In high school your math teacher may have started a treatment of linear algebra by making you solve a system of linear equations, at which point you very sensibly zoned out because you knew you’d go on to program computers and never have to solve a system of linear equations again (don’t worry, I won’t be talking much about them here).

\[ \begin{eqnarray} 0x_1 + 1x_2 = 0\\ -1x_1 - 0x_2 = 0 \end{eqnarray} \tag{1} \]

You also may have learned that for some reason you can take the coefficients and put them in a 2D array like this: \(A=\begin{bmatrix} 0 & 1 \\ -1 & 0 \\ \end{bmatrix}\). You’ve now defined a matrix \(A\), and you can re-express the system of linear equations above as follows:

\[ \newcommand\qvec[1]{\begin{bmatrix}#1\end{bmatrix}} A\qvec{x_1\\x_2}=0 \tag{2} \]

If you’re really hellbent on cleaning things up, you can express the vector \(\qvec{x_1, x_2}\) as \(x=\qvec{x_1 \\ x_2}\), which now gives you a really clean equation:

\[ Ax=0 \tag{3} \]

Equations 1 - 3 are just different ways to say the exact same thing. In different situations you may prefer one notation over another, but there is no material difference between them. They are all equivalent.

Matrix-vector multiplication

I’ll talk about what matrix-vector multiplication means in a moment. For now let’s look at how the operation is defined. The precise definition of matrix-vector multiplication flows out of the notation above, so you never again have to look it up on wikipedia. If you need to multiply a matrix by a vector, say \(\begin{bmatrix} 0 & 1 \\ -1 & 0 \\ \end{bmatrix} \qvec{1 \\ 2}\), just recall that this is equivalent to the left side of the system of equations above. Before, we took the coefficients in the linear equation system and factored them out into a 2D array. Now we reverse the procedure– take our 2D array and factor it back in as coefficients:

\[ \qvec{ 0*1 + 1*2\\ -1*1 - 0*2 }=\qvec{2 \\ -1} \]

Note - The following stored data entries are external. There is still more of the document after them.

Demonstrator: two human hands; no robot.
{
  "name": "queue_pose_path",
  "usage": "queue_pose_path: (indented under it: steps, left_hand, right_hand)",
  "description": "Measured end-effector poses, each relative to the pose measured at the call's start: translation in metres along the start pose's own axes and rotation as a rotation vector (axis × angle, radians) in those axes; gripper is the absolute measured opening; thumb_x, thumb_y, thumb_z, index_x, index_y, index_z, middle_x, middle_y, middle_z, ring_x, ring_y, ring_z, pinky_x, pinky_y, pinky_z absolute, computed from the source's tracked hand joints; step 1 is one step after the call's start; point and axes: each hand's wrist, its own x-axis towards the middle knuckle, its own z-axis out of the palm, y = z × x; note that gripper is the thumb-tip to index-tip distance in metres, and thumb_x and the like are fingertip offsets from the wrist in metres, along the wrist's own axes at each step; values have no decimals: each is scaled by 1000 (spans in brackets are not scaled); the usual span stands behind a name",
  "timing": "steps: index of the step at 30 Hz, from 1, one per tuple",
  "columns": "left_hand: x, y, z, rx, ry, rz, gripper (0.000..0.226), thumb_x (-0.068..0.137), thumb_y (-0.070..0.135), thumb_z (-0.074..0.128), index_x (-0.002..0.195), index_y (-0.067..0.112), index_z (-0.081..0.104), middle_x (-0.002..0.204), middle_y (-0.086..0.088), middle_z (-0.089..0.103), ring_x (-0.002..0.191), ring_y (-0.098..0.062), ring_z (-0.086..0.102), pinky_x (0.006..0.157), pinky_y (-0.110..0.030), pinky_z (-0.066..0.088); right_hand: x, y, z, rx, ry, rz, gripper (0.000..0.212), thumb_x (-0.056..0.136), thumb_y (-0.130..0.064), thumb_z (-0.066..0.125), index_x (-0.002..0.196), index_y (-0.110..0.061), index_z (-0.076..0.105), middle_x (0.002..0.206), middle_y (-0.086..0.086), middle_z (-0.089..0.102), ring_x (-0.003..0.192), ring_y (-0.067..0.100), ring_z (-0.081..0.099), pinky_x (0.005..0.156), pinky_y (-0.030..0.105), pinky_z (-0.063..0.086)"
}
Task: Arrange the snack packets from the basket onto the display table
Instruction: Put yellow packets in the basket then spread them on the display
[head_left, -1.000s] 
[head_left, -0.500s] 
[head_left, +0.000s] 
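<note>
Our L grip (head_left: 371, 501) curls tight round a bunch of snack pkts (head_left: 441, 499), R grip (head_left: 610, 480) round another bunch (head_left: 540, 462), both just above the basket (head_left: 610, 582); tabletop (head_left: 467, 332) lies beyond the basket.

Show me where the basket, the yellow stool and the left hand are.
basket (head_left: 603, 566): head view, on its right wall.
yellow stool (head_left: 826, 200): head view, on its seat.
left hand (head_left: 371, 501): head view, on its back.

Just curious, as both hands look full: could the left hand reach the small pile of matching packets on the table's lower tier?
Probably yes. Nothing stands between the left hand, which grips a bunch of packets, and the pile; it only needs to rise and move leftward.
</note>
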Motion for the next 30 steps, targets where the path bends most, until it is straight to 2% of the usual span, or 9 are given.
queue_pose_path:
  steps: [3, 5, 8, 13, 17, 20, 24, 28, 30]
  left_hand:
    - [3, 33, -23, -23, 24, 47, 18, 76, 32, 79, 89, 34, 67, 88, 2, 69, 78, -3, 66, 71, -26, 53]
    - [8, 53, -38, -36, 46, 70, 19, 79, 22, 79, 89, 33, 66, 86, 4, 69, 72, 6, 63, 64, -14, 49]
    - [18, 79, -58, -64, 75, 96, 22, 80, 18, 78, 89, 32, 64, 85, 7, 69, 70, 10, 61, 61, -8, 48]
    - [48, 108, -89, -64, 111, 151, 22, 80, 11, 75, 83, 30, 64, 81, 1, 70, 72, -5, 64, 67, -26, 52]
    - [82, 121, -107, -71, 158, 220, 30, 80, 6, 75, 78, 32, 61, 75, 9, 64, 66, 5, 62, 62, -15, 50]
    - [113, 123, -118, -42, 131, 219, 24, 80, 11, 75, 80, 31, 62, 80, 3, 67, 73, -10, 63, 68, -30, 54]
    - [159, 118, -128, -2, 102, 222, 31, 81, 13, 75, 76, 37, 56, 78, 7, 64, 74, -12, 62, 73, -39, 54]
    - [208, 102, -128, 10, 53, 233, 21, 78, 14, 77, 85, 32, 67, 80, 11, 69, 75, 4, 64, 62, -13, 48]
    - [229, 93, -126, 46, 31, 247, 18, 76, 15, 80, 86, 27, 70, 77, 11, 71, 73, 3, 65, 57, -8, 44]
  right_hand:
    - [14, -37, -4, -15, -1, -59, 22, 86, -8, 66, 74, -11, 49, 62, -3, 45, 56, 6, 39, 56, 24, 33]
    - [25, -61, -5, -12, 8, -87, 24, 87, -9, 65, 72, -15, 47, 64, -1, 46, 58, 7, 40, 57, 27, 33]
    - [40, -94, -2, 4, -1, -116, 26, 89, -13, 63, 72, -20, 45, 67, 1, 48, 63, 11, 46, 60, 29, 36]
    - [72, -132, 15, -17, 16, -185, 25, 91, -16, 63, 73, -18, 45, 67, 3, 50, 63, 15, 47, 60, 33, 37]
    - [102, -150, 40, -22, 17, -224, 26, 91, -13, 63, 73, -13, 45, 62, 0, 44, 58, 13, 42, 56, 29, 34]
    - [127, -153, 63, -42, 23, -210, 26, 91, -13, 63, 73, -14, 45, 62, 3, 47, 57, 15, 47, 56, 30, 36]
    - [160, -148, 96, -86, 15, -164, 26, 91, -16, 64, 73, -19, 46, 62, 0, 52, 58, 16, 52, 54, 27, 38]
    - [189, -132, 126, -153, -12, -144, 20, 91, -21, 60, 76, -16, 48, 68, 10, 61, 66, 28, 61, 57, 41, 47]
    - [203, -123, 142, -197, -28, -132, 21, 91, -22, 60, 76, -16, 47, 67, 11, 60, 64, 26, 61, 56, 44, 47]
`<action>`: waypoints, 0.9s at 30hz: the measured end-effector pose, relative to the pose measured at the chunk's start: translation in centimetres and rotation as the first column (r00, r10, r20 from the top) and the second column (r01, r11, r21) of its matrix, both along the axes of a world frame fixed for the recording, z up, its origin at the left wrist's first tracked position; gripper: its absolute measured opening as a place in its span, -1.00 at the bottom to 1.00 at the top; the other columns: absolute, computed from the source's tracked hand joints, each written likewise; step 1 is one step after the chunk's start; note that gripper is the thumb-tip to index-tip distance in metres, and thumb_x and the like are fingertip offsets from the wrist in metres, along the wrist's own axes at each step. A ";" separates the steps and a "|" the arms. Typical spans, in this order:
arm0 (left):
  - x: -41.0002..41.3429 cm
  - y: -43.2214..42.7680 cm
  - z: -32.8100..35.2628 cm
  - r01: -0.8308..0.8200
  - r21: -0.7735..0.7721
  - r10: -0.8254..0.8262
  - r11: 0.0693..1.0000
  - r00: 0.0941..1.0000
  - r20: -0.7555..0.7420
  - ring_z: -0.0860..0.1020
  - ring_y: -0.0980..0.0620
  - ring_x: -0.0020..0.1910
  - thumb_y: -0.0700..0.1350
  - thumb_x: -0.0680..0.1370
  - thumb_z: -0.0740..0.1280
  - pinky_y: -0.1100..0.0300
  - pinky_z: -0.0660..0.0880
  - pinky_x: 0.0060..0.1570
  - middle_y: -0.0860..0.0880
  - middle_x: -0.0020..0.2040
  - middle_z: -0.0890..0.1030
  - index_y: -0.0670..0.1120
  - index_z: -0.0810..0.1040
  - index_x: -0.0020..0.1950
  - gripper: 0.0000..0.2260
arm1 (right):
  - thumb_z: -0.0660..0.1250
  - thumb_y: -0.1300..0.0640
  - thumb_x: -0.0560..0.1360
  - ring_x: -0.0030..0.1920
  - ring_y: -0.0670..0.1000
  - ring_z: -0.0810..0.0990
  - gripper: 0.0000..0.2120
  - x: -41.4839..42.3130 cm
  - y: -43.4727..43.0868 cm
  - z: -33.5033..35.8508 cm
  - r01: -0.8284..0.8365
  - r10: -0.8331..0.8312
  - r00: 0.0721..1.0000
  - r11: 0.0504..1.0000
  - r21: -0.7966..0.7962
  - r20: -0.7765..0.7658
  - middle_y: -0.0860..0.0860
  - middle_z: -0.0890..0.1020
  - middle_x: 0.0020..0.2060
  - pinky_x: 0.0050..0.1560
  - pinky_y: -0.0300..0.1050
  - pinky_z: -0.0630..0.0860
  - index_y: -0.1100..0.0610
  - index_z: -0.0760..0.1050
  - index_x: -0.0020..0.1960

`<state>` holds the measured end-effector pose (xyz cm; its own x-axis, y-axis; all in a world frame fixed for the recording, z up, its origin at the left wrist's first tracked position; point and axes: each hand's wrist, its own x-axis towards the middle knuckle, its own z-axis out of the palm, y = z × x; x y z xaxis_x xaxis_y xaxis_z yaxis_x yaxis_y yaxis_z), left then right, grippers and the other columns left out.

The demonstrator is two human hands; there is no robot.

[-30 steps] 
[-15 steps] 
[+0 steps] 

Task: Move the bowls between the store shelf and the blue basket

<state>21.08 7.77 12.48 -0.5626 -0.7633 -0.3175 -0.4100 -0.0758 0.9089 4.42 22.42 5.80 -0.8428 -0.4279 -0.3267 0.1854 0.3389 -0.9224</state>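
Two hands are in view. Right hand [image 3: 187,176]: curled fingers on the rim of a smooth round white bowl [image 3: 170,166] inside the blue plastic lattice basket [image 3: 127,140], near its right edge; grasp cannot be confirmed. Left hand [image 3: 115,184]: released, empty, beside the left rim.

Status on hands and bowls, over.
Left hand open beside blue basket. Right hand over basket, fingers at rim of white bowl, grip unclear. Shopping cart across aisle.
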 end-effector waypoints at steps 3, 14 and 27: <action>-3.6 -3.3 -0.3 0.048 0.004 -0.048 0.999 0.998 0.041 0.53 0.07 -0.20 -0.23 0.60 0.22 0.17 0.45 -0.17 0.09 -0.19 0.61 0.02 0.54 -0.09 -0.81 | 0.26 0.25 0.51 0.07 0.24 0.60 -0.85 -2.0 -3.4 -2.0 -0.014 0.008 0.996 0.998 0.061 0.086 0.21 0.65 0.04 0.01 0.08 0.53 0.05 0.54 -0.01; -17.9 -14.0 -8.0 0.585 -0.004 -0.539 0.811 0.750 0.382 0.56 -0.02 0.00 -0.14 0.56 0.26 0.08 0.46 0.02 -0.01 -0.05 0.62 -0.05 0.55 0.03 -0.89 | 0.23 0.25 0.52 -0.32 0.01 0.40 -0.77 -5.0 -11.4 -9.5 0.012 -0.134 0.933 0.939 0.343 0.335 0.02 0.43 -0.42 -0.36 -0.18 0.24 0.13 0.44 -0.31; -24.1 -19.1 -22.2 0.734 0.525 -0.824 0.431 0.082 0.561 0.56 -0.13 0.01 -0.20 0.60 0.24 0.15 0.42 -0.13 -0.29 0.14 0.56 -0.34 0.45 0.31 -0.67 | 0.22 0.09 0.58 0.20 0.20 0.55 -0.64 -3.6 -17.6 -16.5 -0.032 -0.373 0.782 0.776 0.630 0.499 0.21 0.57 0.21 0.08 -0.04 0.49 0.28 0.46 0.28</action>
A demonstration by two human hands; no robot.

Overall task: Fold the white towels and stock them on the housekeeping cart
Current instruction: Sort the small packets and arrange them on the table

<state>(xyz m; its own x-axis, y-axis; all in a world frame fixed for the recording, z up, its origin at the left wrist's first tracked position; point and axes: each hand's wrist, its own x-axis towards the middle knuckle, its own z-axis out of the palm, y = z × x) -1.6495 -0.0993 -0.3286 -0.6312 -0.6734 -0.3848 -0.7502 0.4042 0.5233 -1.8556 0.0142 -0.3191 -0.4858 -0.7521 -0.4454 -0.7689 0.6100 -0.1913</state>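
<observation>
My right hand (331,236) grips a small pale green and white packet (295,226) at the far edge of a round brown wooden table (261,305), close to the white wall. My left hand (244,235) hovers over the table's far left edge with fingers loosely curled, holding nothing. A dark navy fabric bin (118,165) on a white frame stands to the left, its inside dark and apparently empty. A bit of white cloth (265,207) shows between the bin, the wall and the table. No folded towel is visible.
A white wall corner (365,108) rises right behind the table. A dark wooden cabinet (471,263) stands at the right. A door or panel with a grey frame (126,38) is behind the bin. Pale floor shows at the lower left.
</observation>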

If you forget how matrix-vector multiplication works, just remember that its definition flows out of the notation. Convert the matrix-vector multiplication notation back into the linear equation system notation again, and you get the matrix-vector multiplication formula.

You may remember from high school that there is an operation defined on vectors called the dot product. The dot product is the sum of pairwise multiplication of elements of two vectors. E.g. \(\qvec{0, 1}\cdot\qvec{1, 2}=0*1 + 1*2=2\). The dot product of two vectors is an operation that represents the degree to which the two vectors point in the same direction.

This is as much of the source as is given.